YOUR GOAL:
For each line below with the word "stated", write out a copy.

INFORMATION PROVIDED:
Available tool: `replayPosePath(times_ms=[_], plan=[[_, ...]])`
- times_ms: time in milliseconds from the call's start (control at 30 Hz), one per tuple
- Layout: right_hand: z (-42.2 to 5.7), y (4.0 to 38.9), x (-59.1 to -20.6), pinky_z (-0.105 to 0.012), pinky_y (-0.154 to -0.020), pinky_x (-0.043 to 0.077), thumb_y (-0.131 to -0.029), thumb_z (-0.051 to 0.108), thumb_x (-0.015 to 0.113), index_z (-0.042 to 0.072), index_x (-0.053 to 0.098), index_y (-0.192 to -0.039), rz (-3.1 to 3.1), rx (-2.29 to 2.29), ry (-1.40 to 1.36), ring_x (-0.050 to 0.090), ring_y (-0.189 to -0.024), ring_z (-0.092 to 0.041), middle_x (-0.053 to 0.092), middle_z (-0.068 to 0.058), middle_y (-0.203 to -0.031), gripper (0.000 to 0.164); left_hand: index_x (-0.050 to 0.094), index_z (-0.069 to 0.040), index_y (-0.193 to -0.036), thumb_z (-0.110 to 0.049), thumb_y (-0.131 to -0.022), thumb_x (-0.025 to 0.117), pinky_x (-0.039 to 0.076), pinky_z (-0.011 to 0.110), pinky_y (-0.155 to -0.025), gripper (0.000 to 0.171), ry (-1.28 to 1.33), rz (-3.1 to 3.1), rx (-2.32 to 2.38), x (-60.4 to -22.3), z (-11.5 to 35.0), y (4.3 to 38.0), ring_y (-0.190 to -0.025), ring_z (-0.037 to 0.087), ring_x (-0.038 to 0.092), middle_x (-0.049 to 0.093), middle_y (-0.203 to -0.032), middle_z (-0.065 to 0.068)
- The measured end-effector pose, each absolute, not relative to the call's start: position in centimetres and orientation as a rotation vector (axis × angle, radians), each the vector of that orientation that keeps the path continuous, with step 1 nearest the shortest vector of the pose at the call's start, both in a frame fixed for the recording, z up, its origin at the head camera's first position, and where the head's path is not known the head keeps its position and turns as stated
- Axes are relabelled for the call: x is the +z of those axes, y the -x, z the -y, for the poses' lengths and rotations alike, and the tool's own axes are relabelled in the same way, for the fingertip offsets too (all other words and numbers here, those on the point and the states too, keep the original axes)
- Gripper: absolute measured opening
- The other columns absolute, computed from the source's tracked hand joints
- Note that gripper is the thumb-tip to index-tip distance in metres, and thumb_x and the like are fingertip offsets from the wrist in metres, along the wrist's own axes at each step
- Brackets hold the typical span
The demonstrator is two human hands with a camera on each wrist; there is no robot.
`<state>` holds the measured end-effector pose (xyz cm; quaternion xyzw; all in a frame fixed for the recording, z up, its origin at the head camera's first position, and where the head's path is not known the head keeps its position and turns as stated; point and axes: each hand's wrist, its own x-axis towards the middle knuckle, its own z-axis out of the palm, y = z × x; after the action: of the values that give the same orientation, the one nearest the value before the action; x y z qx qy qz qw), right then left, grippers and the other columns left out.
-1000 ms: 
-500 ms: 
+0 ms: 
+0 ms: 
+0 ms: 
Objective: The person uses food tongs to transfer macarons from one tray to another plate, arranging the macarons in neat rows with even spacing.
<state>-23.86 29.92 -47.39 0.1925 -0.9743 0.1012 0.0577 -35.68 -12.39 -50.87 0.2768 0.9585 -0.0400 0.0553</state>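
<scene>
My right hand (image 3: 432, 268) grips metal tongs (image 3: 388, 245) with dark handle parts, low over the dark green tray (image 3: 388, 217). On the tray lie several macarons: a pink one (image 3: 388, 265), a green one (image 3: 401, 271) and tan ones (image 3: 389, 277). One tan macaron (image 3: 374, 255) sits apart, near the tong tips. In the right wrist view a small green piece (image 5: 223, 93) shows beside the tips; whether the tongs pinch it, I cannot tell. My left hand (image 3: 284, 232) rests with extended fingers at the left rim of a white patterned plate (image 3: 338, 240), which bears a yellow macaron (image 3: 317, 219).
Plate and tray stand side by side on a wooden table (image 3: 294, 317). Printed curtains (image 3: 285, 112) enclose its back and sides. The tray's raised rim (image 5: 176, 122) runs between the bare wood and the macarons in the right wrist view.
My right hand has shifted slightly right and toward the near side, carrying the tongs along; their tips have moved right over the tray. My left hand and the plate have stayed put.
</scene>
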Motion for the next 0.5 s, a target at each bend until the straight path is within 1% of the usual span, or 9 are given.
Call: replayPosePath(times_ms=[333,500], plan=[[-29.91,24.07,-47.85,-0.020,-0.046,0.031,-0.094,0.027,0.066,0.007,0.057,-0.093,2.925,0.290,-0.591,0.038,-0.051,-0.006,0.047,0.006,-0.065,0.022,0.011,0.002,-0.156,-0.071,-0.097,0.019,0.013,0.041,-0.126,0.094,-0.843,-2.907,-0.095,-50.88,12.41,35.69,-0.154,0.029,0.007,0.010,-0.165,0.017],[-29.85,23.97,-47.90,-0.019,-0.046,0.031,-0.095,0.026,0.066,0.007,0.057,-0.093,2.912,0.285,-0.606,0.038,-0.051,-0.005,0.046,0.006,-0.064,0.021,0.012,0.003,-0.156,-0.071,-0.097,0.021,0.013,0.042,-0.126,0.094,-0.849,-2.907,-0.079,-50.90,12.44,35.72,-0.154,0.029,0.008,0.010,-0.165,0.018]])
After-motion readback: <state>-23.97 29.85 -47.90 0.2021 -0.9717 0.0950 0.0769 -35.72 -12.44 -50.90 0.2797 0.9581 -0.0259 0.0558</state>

FINAL ANSWER:
- The measured end-effector pose, each absolute, not relative to the call's start: position in centimetres and orientation as a rotation vector (axis × angle, radians), each the vector of that orientation that keeps the path continuous, with step 1 nearest the shortest vector of the pose at the call's start, both in a frame fixed for the recording, z up, its origin at the head camera's first position, and where the head's path is not known the head keeps its position and turns as stated
`<state>` holds the measured end-effector pose (xyz cm; quaternion xyzw; all in a frame fixed for the recording, z up, its origin at the head camera's first position, and where the head's path is not known the head keeps its position and turns as stated; point and axes: each hand's wrist, its own x-axis towards the middle knuckle, its own z-axis out of the palm, y = z × x; after the action: of the values that give the same orientation, the one nearest the value before the action; x y z qx qy qz qw), right then left, grippers and the other columns left out.

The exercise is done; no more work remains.